At one point, as I am traveling alone from another area of the campground back to our encampment along one of the footpaths, I am accosted by a group of men that appear to mean me physical harm. I am severely outnumbered, and I know that if I try to make a stand against them, the results will be heavily against me. I dodge, weave, and evade, more than once managing to free myself from grasping hands that cannot quite hold onto my wrist, my arm, my ankle. I free myself from one assailant by springing off of a small rock, placing my feet against his chest, and kicking off. As I run and turn a corner in the path, I find more of them waiting, but I somehow manage to evade them as well.

Returning to our encampment, I find that the two groups have decided to participate in an archery competition, to try to use friendly sports as a way to reduce the tensions between the two groups.

I am a decent archer in the dream, but not exceptional. I can hunt, but a lot of that is patience and close shooting. I am not sure that I would be able to contribute much to our team, but almost all who are archers (which is almost all of the encampment) are going to participate, so I go into my tent to assemble my archery tackle.

The tent is a modern nylon dome tent, about five feet tall in the center. My archery tackle, however, is traditional, a D-section longbow, wooden arrows, hip quiver, leather bracer, leather archer's glove. The arrows are not target arrows, but rather have diamond-shaped hunting heads. These are the arrows that I have with me, so these are the arrows that I will use.

But when I emerge from my tent, the rest of the archers in the encampment have gone. I ask one of the few remaining in the encampment where they have gone, and I am told that they have gone to the competition, which is to be held in the southern section of the campground.

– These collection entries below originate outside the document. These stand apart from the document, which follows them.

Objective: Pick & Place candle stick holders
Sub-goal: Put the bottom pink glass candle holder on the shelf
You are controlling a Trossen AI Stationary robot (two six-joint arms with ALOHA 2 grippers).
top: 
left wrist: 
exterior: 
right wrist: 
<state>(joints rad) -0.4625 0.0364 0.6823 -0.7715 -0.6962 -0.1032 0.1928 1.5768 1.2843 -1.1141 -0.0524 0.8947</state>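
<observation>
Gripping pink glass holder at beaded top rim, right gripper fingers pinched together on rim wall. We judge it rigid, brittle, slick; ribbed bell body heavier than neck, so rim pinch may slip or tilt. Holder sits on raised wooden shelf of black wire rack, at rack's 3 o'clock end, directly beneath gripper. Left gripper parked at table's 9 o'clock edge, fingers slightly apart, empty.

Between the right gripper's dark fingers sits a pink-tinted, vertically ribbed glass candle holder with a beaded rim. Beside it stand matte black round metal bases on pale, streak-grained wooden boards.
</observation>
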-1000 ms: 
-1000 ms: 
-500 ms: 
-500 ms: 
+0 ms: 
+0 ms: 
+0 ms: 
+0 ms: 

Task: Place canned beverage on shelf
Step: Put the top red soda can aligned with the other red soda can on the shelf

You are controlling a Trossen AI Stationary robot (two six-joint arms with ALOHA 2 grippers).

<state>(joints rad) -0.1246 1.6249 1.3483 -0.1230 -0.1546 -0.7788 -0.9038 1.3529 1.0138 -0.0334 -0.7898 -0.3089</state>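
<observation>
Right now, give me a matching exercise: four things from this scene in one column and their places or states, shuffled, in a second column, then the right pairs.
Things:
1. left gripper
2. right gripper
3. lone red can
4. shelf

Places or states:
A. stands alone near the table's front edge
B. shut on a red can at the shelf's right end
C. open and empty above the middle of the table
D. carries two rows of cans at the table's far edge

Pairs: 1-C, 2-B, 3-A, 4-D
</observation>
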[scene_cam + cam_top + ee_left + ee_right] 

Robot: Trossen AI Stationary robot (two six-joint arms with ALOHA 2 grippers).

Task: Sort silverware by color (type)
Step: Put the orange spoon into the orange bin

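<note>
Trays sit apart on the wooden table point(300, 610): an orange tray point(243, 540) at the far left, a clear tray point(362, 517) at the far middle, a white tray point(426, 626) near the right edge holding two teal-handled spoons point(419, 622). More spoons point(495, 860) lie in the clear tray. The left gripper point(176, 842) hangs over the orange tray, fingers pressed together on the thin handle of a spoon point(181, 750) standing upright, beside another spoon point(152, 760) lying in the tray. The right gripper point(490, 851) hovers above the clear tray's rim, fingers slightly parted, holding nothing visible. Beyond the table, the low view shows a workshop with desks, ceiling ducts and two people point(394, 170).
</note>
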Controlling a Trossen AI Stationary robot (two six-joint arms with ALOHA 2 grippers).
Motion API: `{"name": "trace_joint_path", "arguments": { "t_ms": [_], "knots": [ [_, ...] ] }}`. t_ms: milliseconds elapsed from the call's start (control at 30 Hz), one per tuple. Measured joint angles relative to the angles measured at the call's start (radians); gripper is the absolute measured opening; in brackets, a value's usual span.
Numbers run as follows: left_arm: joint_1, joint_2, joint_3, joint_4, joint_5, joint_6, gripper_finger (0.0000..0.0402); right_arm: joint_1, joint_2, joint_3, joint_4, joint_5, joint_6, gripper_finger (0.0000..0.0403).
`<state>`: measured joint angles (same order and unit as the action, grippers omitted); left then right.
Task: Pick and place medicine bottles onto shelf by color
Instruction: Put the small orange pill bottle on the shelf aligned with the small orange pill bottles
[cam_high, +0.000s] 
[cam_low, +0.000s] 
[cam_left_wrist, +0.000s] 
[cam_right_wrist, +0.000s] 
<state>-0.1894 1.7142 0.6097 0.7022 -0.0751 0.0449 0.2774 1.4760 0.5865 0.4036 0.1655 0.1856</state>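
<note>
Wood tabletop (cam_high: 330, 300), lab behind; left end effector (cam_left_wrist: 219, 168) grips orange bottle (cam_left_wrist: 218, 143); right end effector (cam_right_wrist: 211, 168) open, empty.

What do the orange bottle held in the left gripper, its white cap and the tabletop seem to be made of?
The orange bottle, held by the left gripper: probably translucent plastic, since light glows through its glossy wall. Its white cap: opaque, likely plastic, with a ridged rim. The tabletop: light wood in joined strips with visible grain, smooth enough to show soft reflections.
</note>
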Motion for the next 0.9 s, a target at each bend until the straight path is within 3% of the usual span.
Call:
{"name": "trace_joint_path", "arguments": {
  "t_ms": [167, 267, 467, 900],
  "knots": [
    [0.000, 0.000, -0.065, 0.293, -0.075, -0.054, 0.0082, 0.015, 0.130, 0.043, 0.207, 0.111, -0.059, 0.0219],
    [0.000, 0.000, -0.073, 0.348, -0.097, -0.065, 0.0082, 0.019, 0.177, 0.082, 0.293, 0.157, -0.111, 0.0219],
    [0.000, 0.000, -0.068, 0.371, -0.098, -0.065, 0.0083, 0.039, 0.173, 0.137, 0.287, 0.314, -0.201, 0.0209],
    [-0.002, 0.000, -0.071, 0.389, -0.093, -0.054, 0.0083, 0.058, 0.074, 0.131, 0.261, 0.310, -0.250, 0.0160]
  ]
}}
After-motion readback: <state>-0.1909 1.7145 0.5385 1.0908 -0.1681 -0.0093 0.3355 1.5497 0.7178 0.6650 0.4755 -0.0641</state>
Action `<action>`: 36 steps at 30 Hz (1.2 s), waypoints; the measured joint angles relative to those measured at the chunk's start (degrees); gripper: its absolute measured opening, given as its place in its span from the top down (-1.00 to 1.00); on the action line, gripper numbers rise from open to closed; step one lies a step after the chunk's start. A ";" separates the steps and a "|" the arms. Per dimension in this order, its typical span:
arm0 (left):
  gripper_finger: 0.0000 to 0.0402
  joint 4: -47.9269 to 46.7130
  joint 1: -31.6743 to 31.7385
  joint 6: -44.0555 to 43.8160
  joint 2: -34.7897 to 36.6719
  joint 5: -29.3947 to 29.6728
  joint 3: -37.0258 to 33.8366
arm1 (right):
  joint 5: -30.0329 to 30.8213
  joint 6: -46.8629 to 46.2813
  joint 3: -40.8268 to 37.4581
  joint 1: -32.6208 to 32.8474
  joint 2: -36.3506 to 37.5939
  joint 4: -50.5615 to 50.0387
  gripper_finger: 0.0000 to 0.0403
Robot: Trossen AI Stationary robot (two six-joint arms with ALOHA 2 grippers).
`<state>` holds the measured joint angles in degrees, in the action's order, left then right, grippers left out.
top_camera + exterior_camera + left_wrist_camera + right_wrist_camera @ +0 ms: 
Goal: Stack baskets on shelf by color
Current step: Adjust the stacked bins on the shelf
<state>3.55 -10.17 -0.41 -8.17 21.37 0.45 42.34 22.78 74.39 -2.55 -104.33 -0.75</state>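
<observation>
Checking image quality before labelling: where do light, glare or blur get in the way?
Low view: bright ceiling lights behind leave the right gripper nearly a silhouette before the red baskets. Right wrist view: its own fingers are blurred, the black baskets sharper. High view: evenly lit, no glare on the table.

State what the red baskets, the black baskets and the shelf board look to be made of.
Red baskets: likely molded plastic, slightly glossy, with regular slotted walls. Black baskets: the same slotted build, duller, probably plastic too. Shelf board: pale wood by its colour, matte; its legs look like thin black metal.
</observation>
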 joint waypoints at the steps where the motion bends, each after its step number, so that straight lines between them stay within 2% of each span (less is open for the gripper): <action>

I do not know where that is, or what route to take to get there. Perhaps they saw my hesitation, and decided to go on without me. Perhaps there simply wasn't time to wait for me. In any case, if I still want to participate, I will have to find my way on my own.




At this point, I was awakened by our elder cat's semi-regular early morning howl (which will not stop until someone gets up to go find her, to be actually seen by her), so I arose to find her, calmed her, and then started preparations for my day.